*** Collected material ***

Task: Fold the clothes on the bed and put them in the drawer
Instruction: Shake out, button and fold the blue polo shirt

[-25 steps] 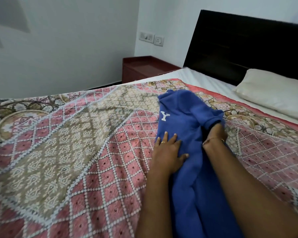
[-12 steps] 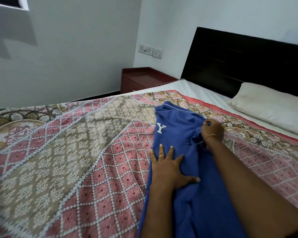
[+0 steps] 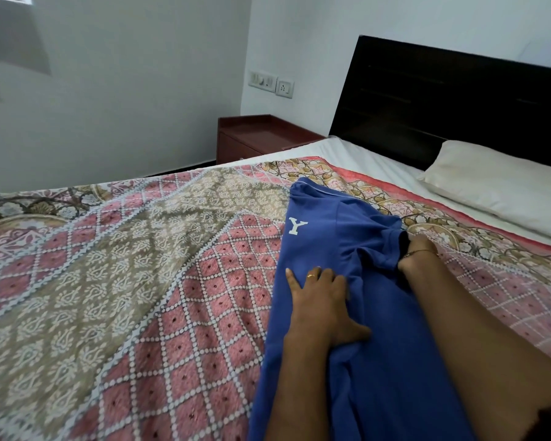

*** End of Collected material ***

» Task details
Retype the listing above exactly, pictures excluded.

» Task solution
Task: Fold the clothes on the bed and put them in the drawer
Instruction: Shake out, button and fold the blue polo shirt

[-25 steps] 
[-12 steps] 
[+0 steps] 

What precedes this is the full answer.